Gang shooting kills four
Police say four gang members have been killed in a drive-by shooting in a town where the government has aimed to bring down killings after street gangs mediated a truce. Deputy Police Commissioner Mauricio Ramirez said gunmen drove by a community center in Ilopango on Friday and killed three men and a 16-year-old boy standing outside. Ramirez said the victims belonged to the Mara 18 gang, which last year negotiated a truce with the rival Mara Salvatrucha gang that helped lower homicide rates. However, despite the truce, extortions continue to be carried out in the town outside San Salvador. Ilopango was the first “violence-free” municipality to receive part of a multi-million dollar investment to create jobs and open businesses in areas that have been prone to violence.
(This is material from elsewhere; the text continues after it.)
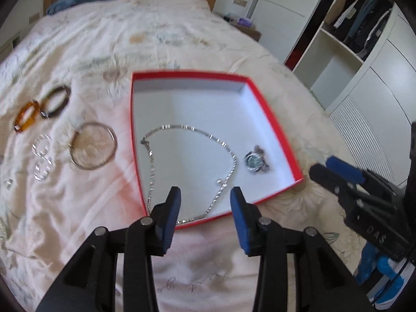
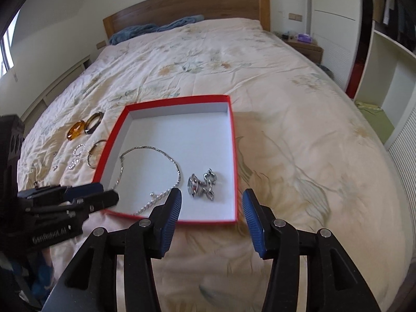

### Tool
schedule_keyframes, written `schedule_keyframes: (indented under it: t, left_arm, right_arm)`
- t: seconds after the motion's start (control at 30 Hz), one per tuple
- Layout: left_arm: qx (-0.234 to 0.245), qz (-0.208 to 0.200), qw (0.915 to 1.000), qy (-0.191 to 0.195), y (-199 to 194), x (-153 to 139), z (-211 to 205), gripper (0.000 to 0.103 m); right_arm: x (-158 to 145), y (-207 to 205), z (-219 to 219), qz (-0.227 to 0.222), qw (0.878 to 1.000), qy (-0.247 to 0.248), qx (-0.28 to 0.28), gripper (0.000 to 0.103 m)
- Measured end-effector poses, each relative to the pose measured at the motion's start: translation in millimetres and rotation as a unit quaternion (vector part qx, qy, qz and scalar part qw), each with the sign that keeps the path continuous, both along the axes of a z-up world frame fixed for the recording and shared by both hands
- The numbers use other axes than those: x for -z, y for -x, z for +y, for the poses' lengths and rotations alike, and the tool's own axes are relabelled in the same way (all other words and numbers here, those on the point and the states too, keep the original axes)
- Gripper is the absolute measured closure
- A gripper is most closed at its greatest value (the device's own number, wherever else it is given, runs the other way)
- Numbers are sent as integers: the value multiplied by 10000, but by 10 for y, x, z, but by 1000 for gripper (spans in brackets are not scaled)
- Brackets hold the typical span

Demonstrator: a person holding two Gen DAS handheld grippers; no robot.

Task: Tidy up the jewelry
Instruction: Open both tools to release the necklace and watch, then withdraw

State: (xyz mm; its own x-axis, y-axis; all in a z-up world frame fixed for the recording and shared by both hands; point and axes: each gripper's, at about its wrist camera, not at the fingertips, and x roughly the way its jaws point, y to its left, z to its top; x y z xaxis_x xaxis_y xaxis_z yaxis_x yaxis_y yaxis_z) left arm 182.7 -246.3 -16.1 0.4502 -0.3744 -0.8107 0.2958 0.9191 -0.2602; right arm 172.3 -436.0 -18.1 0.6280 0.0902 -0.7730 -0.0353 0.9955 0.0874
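A red box (image 1: 273, 119) (image 2: 234, 140) with a white inside lies on the bed. In it lie a silver chain necklace (image 1: 192, 128) (image 2: 148, 148) and a silver watch (image 1: 256, 161) (image 2: 201, 183). Left of the box lie an amber bangle (image 1: 26, 115) (image 2: 75, 130), a dark bangle (image 1: 56, 101) (image 2: 93, 122), a thin metal hoop (image 1: 93, 145) (image 2: 95, 154) and two clear rings (image 1: 41, 144) (image 2: 78, 150). My left gripper (image 1: 205, 195) is open and empty at the box's near edge. My right gripper (image 2: 212, 197) is open and empty over the box's near right corner.
The bed has a cream floral quilt (image 2: 286, 104), a blue blanket (image 2: 156, 28) at the wooden headboard (image 2: 187, 2). A bedside table (image 2: 304, 46) and white wardrobe shelves (image 1: 351, 59) stand to the right. A small ring (image 1: 10, 182) lies far left.
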Motion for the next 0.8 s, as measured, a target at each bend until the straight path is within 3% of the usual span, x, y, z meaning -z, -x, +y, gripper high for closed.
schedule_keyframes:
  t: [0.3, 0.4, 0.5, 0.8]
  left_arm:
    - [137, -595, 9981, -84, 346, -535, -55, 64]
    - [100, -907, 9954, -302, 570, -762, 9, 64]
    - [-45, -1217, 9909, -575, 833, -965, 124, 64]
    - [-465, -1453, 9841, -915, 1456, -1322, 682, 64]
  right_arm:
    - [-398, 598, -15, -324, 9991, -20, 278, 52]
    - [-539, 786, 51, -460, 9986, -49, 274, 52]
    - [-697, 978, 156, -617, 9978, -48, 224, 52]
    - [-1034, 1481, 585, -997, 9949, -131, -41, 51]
Trafficking suspects charged
A court arraigned 18 suspects late on Thursday on charges of belonging to a human trafficking ring that transported Chinese workers to Argentina, court officials said. The arrests stemmed from a three-year probe into organized crime rings specializing in smuggling Chinese workers into Argentina, according to officials. Authorities said 10 of the 18 suspects remained in custody after the hearing. Human smugglers transport Chinese workers into Argentina by crossing the Uruguay River at night or sometimes enter the country by detouring through Brazil. In December last year, police broke up another ring that smuggled Chinese workers into Argentina. Those held included an Argentine police official and employees at the Uruguayan Department of Immigration, the authorities said, adding that those arrested were part of a much bigger operation.